* [Data segment]:

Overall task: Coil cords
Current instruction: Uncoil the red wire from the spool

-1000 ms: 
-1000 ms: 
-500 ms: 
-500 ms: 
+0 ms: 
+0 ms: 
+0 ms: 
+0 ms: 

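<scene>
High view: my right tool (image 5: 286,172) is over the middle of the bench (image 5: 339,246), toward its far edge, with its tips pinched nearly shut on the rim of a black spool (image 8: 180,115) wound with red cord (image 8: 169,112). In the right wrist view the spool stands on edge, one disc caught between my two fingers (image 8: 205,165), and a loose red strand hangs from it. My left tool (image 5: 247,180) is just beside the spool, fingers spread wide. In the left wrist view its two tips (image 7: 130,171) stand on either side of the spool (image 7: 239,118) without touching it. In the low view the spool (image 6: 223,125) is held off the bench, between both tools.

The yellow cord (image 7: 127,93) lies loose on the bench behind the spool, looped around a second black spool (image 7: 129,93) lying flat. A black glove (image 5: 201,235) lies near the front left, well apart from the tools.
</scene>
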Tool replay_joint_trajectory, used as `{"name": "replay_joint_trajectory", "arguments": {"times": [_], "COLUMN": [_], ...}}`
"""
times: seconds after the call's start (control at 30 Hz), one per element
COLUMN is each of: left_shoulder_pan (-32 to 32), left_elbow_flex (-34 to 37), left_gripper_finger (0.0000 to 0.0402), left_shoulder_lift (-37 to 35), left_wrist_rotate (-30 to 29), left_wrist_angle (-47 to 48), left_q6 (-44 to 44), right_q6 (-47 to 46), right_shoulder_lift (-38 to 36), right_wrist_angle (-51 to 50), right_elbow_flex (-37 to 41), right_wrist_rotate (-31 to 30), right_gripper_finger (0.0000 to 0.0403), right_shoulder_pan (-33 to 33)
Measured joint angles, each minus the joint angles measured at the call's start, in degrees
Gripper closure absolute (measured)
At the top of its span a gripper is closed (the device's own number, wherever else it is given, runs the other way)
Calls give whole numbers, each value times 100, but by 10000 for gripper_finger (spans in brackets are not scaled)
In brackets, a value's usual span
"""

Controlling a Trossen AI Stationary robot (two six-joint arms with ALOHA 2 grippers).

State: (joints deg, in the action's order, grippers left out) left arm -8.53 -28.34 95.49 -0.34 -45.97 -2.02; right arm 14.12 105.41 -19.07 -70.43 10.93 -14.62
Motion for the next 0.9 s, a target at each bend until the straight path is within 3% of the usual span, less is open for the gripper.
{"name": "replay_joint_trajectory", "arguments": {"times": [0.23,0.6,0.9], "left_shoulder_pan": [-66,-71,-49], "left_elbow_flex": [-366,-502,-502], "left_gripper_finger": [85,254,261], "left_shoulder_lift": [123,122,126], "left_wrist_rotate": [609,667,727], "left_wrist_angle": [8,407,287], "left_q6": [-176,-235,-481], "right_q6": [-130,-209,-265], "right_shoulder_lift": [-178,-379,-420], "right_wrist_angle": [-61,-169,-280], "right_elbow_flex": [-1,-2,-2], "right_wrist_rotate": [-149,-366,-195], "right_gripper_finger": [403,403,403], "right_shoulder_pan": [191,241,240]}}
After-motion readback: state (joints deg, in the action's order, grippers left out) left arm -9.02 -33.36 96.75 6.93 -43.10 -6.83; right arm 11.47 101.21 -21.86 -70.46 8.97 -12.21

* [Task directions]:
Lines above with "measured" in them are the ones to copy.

* [Exercise output]:
Measured joint angles, each minus the joint angles measured at the call's start, in degrees
Gripper closure absolute (measured)

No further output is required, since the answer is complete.